Ajudar com os netos pode retardar o declínio cognitivo
Ajudar a cuidar dos netos pode servir como um amortecedor contra o declínio cognitivo em adultos mais velhos, de acordo com uma pesquisa publicada pela Associação Americana de Psicologia.
Ajudar a cuidar dos netos pode ajudar a proteger os idosos do declínio cognitivo, de acordo com uma pesquisa publicada pela American Psychological Association. As descobertas sugerem que permanecer envolvido em papéis de cuidador pode apoiar as habilidades de memória e pensamento mais tarde na vida.

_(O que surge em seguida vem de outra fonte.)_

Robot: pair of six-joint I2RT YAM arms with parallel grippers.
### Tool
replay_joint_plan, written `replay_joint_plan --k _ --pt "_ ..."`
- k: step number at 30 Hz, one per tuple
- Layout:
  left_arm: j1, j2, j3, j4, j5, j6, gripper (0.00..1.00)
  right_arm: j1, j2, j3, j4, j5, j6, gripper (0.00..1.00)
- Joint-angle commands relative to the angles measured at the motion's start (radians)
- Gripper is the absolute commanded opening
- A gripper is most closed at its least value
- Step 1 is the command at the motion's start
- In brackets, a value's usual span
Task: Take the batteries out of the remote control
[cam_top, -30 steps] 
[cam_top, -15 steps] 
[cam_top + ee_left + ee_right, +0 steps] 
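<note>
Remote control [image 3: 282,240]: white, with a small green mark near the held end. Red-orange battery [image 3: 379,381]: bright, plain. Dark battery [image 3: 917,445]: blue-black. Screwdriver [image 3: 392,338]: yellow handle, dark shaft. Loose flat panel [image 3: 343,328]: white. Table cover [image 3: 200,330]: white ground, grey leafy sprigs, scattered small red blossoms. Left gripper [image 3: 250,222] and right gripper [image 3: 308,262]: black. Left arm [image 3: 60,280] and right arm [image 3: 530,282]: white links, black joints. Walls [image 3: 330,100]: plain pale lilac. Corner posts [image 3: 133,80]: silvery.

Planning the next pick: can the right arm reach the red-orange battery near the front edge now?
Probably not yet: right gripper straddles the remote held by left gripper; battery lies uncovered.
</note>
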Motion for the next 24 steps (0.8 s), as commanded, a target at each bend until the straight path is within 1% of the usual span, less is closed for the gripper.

“Muitos avós prestam cuidados regulares aos seus netos – cuidados que apoiam as famílias e a sociedade de forma mais ampla”, disse a investigadora principal Flavia Chereches, MS, da Universidade de Tilburg, nos Países Baixos. “Uma questão em aberto, no entanto, é se o cuidado dos netos também pode beneficiar os próprios avós. Nesta investigação, queríamos ver se a prestação de cuidados aos netos poderia beneficiar a saúde dos avós, potencialmente retardando o declínio cognitivo.”
A pesquisa foi publicada na revista Psicologia e Envelhecimento.
Desenho do Estudo e Participantes
Para explorar esta questão, Chereches e os seus colegas analisaram dados de 2.887 avós que participaram no Estudo Longitudinal Inglês do Envelhecimento. Todos os participantes tinham mais de 50 anos, com média de idade de 67 anos. Cada pessoa completou pesquisas e avaliações cognitivas em três ocasiões entre 2016 e 2022.
Os participantes foram questionados se haviam cuidado de um neto em algum momento durante o ano anterior. O inquérito também recolheu informações detalhadas sobre a frequência com que os avós prestavam cuidados e os tipos de atividades envolvidas.
Tipos de cuidados incluídos
As atividades de cuidado abrangiam uma ampla gama de responsabilidades. Estas incluíam cuidar dos netos durante a noite, cuidar dos netos doentes, brincar ou participar em atividades de lazer, ajudar nos trabalhos de casa, levar os netos à escola ou outras atividades, preparar refeições e formas semelhantes de apoio.
Quando os pesquisadores compararam os resultados dos testes, os avós que cuidavam dos filhos obtiveram pontuações mais altas em medidas de memória e fluência verbal do que aqueles que não o fizeram. Estas diferenças permaneceram mesmo depois de contabilizadas a idade, a saúde geral e outros fatores relevantes. O padrão era consistente, independentemente da frequência com que os avós prestavam cuidados ou dos tipos de atividades de cuidado que realizavam.
Diferenças observadas entre as avós
O estudo também mostrou que as avós que ajudaram a cuidar dos netos experimentaram menos declínio cognitivo ao longo do tempo do que as avós que não prestaram cuidados.
“O que mais nos chamou a atenção foi que ser um avô cuidador parecia ser mais importante para o funcionamento cognitivo do que a frequência com que os avós prestavam cuidados ou o que exatamente faziam com os netos”, disse Chereches. “É necessária mais investigação para replicar estes resultados, mas, se houver benefícios associados ao cuidado dos avós, estes podem não depender da frequência com que os cuidados são prestados, ou das atividades específicas realizadas com os netos, mas sim da experiência mais ampla de estar envolvido no cuidado”.
Por que o ambiente familiar pode ser importante
Chereches observou que são necessárias pesquisas adicionais para compreender melhor como a dinâmica familiar e outros fatores influenciam esses resultados. As circunstâncias que envolvem o cuidado podem desempenhar um papel importante.
“Prestar cuidados voluntariamente, num ambiente familiar de apoio, pode ter efeitos diferentes para os avós do que prestar cuidados num ambiente mais stressante, onde se sentem sem apoio ou sentem que o cuidado não é voluntário ou um fardo.”